Ekonom sering mendapatkan kritikan yang tidak adil. Mereka dianggap sebagai fundamentalis pasar yang tidak terlalu peduli dengan komunitas, nilai-nilai sosial, atau tujuan publik selain efisiensi dan pertumbuhan ekonomi.. Ini sama sekali bukan gambaran yang akurat.
Para ekonom menggunakan berbagai kerangka kerja untuk menganalisis dunia, beberapa di antaranya mendukung pasar bebas dan beberapa tidak. Banyak penelitian ekonomi sebenarnya ditujukan untuk memahami jenis intervensi pemerintah yang dapat meningkatkan kinerja ekonomi. Motif non-ekonomi dan perilaku kooperatif sosial semakin menjadi bagian dari apa yang dipelajari para ekonom.
Ketika para ekonom melakukan kesalahan, seperti yang kadang-kadang mereka lakukan, mereka dapat melakukan kerusakan yang nyata.
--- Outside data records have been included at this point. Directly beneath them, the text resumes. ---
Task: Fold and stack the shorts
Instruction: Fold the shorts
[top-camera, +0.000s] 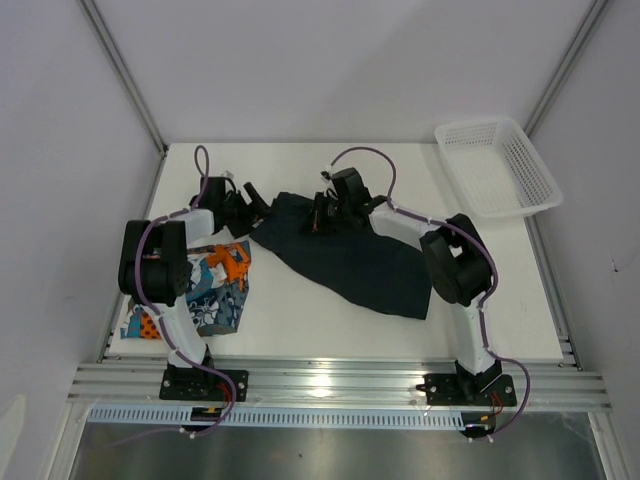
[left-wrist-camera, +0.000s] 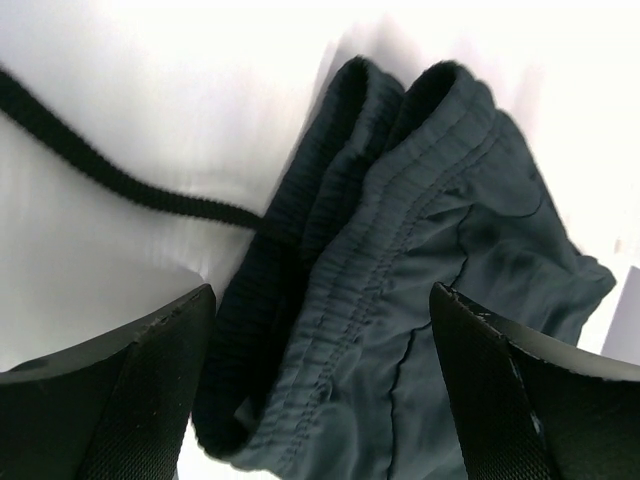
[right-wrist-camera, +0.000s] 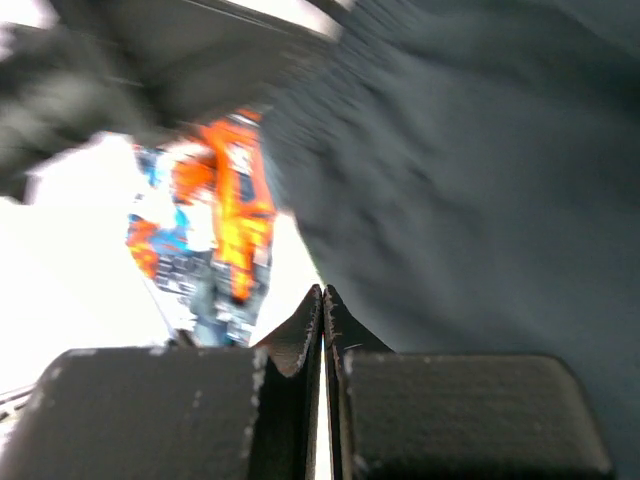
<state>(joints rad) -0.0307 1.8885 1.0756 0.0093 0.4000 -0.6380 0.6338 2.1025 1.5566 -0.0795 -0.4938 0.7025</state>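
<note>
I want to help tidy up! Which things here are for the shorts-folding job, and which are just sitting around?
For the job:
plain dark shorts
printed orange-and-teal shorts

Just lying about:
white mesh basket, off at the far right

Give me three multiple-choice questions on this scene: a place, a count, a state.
1. Where is the white basket?
A) far right corner of the table
B) near left corner
C) the table's middle
2. How many pairs of shorts are on the table?
A) one
B) two
C) three
3. How do the left jaws stand?
A) shut, empty
B) open over the dark shorts' waistband
C) shut on the basket
Answers: A, it sits at the far right corner; B, printed shorts plus dark shorts; B, both fingers stand wide apart around the waistband.
</note>
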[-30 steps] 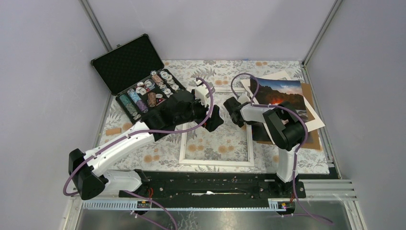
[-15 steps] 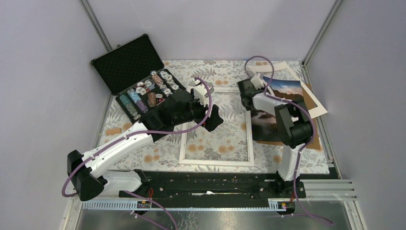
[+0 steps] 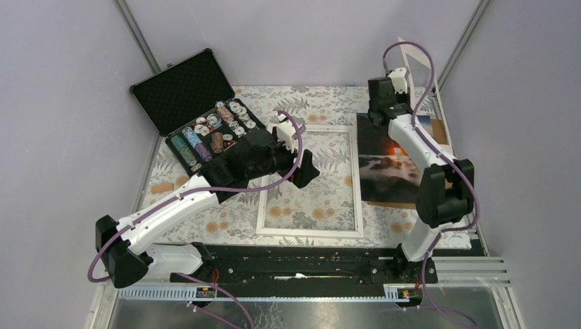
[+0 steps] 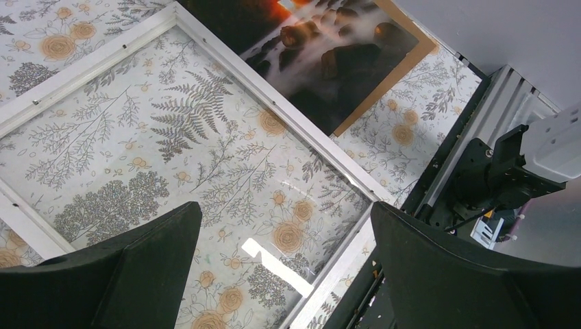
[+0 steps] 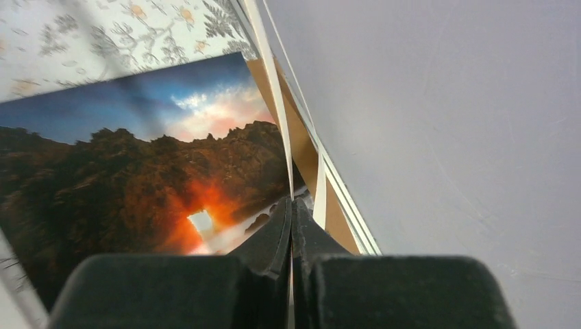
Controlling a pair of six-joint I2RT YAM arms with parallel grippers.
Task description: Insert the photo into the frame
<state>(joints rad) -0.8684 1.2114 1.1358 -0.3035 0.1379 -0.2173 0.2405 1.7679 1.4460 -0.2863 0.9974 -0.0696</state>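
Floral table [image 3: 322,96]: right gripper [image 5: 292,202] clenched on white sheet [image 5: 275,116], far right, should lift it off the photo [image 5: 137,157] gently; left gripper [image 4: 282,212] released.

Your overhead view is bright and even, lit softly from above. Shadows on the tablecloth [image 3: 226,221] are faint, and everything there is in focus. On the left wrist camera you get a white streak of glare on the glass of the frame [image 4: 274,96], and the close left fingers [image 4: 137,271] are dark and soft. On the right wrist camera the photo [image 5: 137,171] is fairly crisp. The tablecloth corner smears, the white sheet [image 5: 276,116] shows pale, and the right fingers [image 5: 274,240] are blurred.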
Namun, ketika mereka melakukan sesuatu dengan benar, kontribusi mereka terhadap kesejahteraan manusia sangat besar. Di balik beberapa keberhasilan ekonomi terbesar di zaman kita — rekonstruksi perdagangan global pada periode pascaperang atau kebangkitan Cina dan India — terdapat ide-ide sederhana namun kuat yang didorong oleh para ekonom tanpa henti: perdagangan lebih baik daripada berdikari (swasembada), insentif itu penting, pasar menjadi mesin pertumbuhan.
Jadi ini bukan permainan moralitas sederhana tentang orang baik dan orang jahat. To date, economics has been two parts wonder drug and one part snake oil. I hope this book will help the reader tell the difference.